Os materiais utilizados também ajudam a antever possibilidades de aplicação real. “O silício é opaco quando iluminado com uma luz de 810 nm e o vidro seria ‘invisível’ nessa frequência, mas os dois puderam ser registrados quando atravessados pelo feixe de 1.550 nm”, conta a física. “A técnica permitiu registrar a imagem de um objeto opaco e de outro invisível ao comprimento de onda de detecção (810 nm) – e utilizando uma câmera que é cega ao comprimento de onda que ilumina o objeto (1.550 nm).”
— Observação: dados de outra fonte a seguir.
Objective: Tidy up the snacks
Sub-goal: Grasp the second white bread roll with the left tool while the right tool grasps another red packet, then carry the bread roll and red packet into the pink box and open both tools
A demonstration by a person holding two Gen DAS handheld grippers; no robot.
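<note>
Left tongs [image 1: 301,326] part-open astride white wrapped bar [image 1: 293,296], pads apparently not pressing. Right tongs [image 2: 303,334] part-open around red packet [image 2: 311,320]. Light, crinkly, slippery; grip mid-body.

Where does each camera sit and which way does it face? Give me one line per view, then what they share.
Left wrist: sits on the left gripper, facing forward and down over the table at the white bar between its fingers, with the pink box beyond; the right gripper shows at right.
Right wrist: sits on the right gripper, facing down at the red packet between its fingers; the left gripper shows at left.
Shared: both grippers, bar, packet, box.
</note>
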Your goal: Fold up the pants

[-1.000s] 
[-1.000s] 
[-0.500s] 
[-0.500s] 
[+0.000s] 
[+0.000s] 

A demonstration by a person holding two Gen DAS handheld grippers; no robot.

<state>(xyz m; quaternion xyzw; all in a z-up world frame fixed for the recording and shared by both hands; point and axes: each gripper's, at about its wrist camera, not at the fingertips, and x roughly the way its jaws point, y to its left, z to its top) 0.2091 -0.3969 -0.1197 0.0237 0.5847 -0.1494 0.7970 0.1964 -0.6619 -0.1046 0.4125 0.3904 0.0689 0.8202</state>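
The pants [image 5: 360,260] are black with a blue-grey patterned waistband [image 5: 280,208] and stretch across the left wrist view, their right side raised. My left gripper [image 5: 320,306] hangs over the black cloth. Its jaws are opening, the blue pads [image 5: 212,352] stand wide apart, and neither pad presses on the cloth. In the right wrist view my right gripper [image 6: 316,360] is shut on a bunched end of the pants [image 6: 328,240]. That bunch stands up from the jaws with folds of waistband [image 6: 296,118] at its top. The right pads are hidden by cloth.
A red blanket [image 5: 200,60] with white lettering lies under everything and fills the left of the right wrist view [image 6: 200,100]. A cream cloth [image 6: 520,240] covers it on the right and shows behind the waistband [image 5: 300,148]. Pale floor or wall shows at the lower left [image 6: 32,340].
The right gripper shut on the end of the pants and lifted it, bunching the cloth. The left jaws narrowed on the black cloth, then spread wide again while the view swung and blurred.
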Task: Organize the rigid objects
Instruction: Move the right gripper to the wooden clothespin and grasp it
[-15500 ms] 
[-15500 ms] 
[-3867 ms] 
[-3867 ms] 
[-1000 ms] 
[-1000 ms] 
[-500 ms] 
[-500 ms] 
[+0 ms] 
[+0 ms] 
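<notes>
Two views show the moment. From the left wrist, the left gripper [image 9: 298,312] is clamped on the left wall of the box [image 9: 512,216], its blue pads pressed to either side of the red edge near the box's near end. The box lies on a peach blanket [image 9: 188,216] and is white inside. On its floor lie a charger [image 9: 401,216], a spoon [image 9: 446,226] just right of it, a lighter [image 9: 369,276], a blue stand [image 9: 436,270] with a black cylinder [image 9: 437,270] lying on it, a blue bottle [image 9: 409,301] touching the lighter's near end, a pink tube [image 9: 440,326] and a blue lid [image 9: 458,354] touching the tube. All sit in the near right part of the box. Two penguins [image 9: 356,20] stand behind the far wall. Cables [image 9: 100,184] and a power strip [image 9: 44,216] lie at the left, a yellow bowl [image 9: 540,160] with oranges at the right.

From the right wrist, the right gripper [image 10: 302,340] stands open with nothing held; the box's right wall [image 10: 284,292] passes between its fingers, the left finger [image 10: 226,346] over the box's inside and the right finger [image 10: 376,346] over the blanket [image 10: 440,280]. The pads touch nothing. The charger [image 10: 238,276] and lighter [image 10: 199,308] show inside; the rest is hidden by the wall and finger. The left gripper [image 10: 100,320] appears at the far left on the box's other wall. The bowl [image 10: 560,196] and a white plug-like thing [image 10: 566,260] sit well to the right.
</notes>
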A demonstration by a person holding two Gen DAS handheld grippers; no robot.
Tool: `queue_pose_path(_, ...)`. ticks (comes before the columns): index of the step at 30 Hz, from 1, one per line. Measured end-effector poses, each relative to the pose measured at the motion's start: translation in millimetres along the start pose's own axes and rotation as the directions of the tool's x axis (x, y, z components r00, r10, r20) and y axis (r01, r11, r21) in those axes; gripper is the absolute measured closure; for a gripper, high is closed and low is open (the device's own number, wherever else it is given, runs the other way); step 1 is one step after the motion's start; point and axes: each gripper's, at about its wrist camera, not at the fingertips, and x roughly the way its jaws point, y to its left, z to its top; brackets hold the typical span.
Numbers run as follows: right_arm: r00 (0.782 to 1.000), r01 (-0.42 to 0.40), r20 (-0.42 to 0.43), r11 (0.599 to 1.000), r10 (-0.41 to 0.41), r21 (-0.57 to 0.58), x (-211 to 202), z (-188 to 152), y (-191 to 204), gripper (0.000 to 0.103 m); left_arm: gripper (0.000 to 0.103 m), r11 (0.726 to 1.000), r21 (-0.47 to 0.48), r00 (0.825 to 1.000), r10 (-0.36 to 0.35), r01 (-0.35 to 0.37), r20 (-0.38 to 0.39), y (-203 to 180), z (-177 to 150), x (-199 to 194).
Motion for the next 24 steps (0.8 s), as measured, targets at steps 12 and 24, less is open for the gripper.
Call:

Suas aplicações poderão ser muitas no futuro, da medicina à computação quântica

Suas aplicações poderão ser muitas no futuro, da medicina à computação quântica. “Patenteamos esse método de imagem quântica e vamos desenvolver protótipos para laboratórios de biologia e diagnóstico de tecido”, diz. “Nessa área, muitas vezes o comprimento de onda ideal para iluminar uma amostra é grande – infravermelho – e a amostra é delicada, não pode receber luz forte – e baixos níveis de luz no infravermelho são uma combinação cara e difícil para câmeras.”

A pesquisadora também vem trabalhando em outro experimento ligado à computação quântica. “Na verdade, é isso que eu estou investigando agora”, revela Lemos, animada. “Estamos montando uma experiência similar para explorar aplicações desse fenômeno na informação e computação quântica e espero poder dar mais detalhes dentro de um ano”, conclui, misteriosa. Esperemos, então, por novos avanços quânticos, com uma certeza em mente: o que está por vir provavelmente desafiará o senso comum.